Direkt vor uns stand ein großer antiker Spiegel. Sein silbern schimmernder Rahmen war mit zahlreichen verschnörkelten Ornamente und bläulichen Steinen verziert.
Ohne den misstrauischen Blick von dem alten Gegenstand abzuwenden, stellte ich einen Schutzzauber auf. Normale Spiegel standen üblicherweise nicht mitten in der Wüste, also könnte es ein Artefakt sein. Und diese verfügten nicht immer nur an guter Magie.
Langsam stieg ich von Orel runter und näherte mich dem Artefakt. Mit jedem Schritt versanken meine Füße im Sand, was das Gehen verkomplizierte. Doch in dem Moment war ich nicht in der Lage mich auf etwas anderes, als auf den magischen Spiegel zu fokussieren. Mit seiner ungewöhnlich hellen Aura raubte er mir gierig meine Sinne, meine Gedanken und versetzte mich in einen traumähnlichen Zustand. Mit jeder Sekunde verlor ich immer mehr die Kontrolle über die Situation und mein Körper.
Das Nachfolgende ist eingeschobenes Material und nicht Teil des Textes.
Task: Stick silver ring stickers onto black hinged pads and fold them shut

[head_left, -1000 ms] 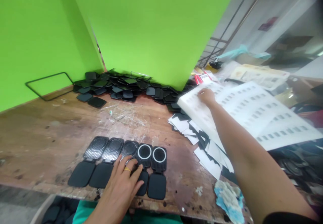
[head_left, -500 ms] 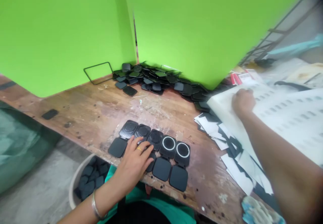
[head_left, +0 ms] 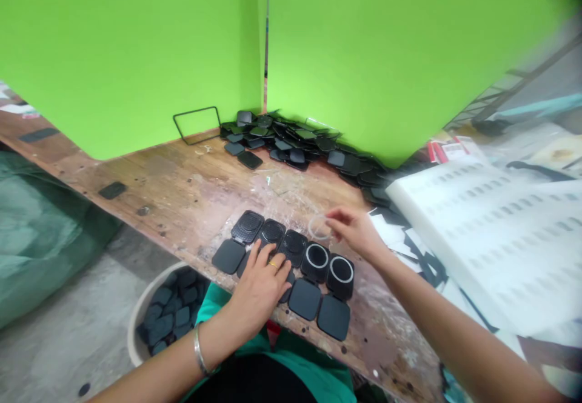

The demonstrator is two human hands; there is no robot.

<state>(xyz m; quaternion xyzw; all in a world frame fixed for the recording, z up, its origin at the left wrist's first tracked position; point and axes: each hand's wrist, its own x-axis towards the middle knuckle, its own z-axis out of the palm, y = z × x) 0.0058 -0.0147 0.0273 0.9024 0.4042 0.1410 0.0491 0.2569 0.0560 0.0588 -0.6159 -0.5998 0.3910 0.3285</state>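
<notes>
My left hand (head_left: 264,279) lies with fingers spread over a row of black hinged cases, covering parts of the middle ones. Each case shows a squarish half with a round recess (head_left: 248,226) and a plain flat half (head_left: 304,299) nearer me. The two rightmost cases hold white rings (head_left: 341,269). Between the fingertips of my right hand (head_left: 348,227) is another thin white ring (head_left: 319,227), held just above the table beyond the third and fourth cases. The recesses of the three left cases show no white ring.
A heap of black square plates (head_left: 291,142) lies along the green boards (head_left: 182,45). A white foam block with slots (head_left: 491,239) stands at right beside paper scraps (head_left: 391,230). A tub of black pieces (head_left: 136,324) sits below the table edge (head_left: 150,239).
My right hand has come from the white foam block leftward to the cases, now with a white ring in its fingers. My left hand stays on the cases; the view has shifted slightly.
</notes>
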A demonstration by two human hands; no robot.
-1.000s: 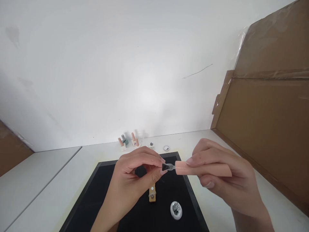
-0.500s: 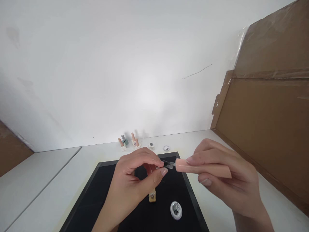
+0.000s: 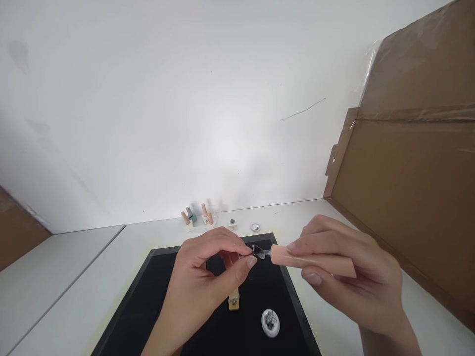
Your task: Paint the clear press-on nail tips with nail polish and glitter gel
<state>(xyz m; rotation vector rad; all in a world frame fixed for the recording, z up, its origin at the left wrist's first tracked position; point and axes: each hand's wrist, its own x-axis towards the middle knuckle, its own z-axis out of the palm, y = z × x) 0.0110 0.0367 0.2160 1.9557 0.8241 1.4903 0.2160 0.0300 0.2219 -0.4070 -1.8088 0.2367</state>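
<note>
Head view, looking down over a black mat laid on a white table. The left hand is held above the mat with thumb and forefinger pinched together on a small clear nail tip, the other fingers curled loosely under. The right hand is wrapped around a peach brush cap, gripped between thumb and fingers, with the dark brush tip pointed left and set right against the nail tip. So the nail tip is found up in the air between both hands, over the far middle of the mat, not lying on it.

On the mat, below the left hand, a small wooden stick holder can be seen, partly hidden by the fingers. Just to the right of it and nearer, a round white jar with something silvery inside is parked. At the far edge of the table, against the white wall, a little cluster of polish bottles is lined up, with a tiny pot and a round lid to their right. Brown cardboard is leaned along the right side. Whether any polish is actually on the brush can't be told, too small.
</note>
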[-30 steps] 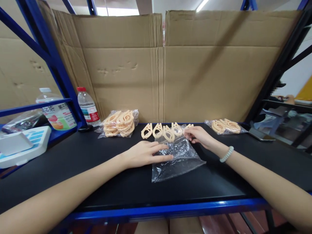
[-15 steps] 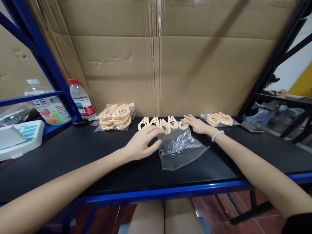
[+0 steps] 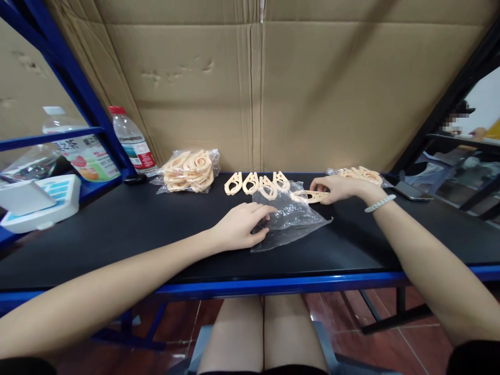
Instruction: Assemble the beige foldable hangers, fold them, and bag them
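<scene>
My right hand (image 3: 341, 187) is closed around one end of a cream plastic clip (image 3: 319, 198), which lies low over the table with its other end by the bag. My left hand (image 3: 244, 224) rests on the left side of a clear plastic bag (image 3: 292, 224), thumb and fingers apart. The bag lies flat and crinkled on the black table. Behind it several more cream clips form a row, among them a left-end clip (image 3: 233, 184) and a clip (image 3: 267, 188) partly touching the bag's far edge.
A bagged pile of clips (image 3: 187, 171) sits back left, beside a red-capped bottle (image 3: 135, 143). Another bag of clips (image 3: 367, 175) and a phone (image 3: 412, 191) lie back right. Cardboard (image 3: 332, 94) walls the back. At left stands a white-and-blue box (image 3: 47, 203). A person is partly visible far right.
My right hand has moved right and closed on the right-end clip, turning it sideways out of the row. My left hand has shifted slightly right over the bag. The view has tilted down.
</scene>
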Tool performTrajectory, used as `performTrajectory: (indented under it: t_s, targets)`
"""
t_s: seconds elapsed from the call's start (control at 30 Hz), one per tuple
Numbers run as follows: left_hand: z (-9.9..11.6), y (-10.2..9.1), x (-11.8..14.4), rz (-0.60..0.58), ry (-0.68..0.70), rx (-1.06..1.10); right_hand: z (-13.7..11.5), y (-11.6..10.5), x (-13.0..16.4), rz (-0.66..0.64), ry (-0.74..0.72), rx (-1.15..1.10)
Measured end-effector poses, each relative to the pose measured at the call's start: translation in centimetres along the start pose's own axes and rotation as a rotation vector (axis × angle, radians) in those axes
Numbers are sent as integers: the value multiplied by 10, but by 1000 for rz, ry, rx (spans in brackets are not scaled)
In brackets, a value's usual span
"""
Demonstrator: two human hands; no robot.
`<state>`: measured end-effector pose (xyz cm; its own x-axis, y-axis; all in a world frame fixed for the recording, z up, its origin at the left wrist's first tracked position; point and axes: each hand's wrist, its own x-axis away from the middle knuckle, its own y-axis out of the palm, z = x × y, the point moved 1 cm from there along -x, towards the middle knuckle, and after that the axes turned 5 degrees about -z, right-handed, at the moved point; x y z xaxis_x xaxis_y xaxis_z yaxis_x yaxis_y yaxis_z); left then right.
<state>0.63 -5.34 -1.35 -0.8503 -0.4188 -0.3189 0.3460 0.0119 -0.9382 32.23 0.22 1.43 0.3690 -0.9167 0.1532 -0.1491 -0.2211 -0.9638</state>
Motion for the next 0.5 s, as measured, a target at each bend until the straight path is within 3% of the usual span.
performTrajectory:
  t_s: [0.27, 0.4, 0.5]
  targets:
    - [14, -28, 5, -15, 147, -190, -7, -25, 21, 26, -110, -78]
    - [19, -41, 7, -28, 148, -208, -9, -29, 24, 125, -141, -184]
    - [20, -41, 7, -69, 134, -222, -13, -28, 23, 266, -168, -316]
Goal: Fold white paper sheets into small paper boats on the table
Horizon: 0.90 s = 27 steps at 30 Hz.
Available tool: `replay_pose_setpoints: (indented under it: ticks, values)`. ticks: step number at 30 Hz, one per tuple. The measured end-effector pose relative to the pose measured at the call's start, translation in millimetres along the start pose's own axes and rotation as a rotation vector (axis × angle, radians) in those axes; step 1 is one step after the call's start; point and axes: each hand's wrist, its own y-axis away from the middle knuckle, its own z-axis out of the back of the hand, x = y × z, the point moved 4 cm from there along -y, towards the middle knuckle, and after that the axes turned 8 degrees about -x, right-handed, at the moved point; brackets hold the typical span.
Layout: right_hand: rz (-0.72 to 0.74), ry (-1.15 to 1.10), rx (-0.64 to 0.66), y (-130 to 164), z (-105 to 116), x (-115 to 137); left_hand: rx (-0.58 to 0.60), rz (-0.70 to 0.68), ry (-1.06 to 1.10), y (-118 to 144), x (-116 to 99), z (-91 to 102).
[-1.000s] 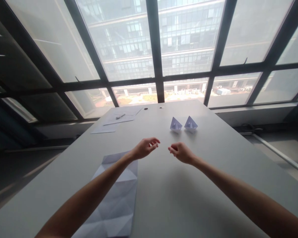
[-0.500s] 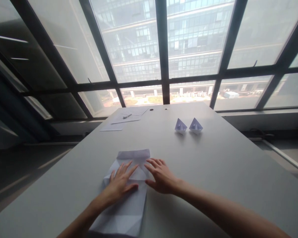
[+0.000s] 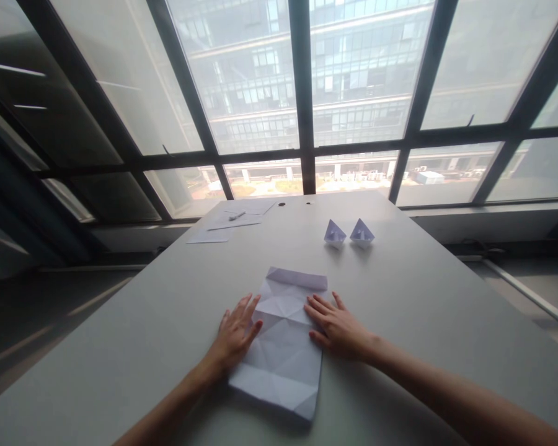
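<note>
A creased white sheet of paper (image 3: 283, 347) lies flat on the grey table (image 3: 400, 310) in front of me. My left hand (image 3: 235, 334) rests palm down on the sheet's left edge with fingers spread. My right hand (image 3: 337, 328) lies flat on its right edge, fingers apart. Neither hand grips anything. Two small folded paper boats (image 3: 335, 234) (image 3: 361, 233) stand side by side farther back, to the right of the sheet.
At the table's far left lie flat sheets of paper (image 3: 230, 224) with a pen (image 3: 237, 215) on top. Two small holes (image 3: 281, 204) mark the tabletop near the far edge. Large windows stand behind the table. The floor drops away on both sides.
Both hands came down from the air onto the creased sheet, then slid it to the right, toward the middle in front of me. They now lie at its two sides.
</note>
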Motion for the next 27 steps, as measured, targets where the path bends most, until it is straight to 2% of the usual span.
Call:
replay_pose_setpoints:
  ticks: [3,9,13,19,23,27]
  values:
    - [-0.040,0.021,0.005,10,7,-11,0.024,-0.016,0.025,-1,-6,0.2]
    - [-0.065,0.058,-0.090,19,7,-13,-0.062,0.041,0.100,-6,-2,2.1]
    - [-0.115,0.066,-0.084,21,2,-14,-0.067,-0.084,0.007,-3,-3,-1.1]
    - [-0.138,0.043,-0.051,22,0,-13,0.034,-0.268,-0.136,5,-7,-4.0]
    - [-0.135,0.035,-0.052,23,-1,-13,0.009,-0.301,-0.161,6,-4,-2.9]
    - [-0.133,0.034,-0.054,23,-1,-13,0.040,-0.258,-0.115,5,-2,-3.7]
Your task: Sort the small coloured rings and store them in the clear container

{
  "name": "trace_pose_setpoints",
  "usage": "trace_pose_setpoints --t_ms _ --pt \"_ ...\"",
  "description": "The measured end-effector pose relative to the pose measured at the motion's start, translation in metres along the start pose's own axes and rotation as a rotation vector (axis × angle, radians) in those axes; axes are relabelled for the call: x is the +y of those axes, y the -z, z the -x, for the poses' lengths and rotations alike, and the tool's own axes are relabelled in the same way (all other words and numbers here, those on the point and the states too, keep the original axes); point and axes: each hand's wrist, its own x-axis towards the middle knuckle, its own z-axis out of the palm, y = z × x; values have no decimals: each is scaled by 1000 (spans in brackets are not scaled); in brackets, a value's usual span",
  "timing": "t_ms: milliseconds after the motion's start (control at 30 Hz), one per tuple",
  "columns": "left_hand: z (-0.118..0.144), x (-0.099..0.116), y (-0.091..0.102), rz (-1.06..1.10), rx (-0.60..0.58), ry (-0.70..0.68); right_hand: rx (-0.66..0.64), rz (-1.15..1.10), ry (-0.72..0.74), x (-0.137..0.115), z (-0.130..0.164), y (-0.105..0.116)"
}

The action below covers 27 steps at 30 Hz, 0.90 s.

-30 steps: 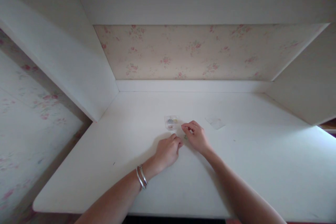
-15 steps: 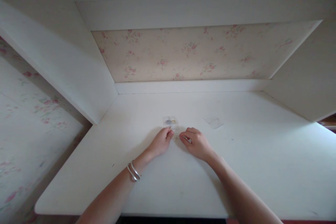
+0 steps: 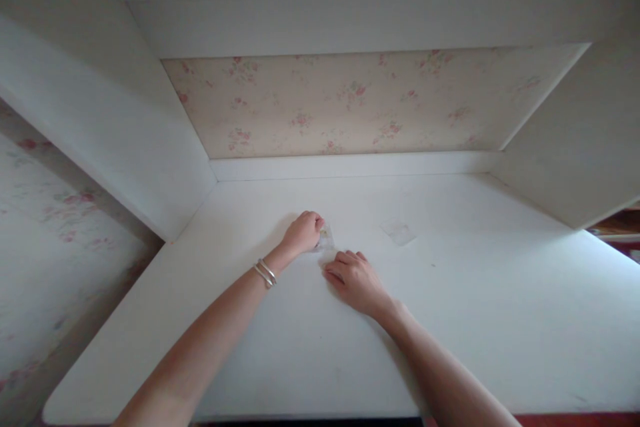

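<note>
A small clear plastic case [image 3: 326, 237] with tiny coloured bits inside lies near the middle of the white desk [image 3: 450, 320]. My left hand [image 3: 303, 232], with two silver bangles on its wrist, covers the case's left side, fingers curled over it. Just in front of the case, my right hand [image 3: 353, 278] rests on the desk, its fingertips close together at the near edge. Whether they pinch anything is hidden. A second clear plastic piece [image 3: 397, 232], flat and see-through, lies to the right, apart from both hands.
White side panels [image 3: 125, 140] wall the desk on the left and right, a white shelf [image 3: 350, 20] hangs overhead, and floral wallpaper [image 3: 350, 103] covers the back. The desk's front edge runs along the bottom of the view.
My left hand has moved forward from beside the right hand onto the clear case. My right hand has drawn back slightly toward me and to the left.
</note>
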Motion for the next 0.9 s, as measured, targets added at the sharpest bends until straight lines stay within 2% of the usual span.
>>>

Kurz vor dem Artefakt blieb ich endlich stehen. Ach, wie nah er doch war! Ich müsste nur die Hand ausstrecken, um die kühle Oberfläche zu berühren. Eine Weile kämpfte mein Verstand mit der Anziehungskraft des Spiegels, während ich stumm mein erblasstes Spiegelbild in Vajkans übergroßem Hemd betrachtete. Danach gab ich der Versuchung nach. Behutsam legte ich meine Fingerspitzen auf die Verzierungen am Spiegelrahmen, wodurch das Material unter ihnen zu vibrieren begann. Doch dies war mir nicht genug.
Und als meine Finger die Oberfläche berührten, kräuselte sie sich wie Wasser. Geschockt wollte ich zurückweichen, doch die Verlockung übertraf die Angst. Ich tauchte hinein.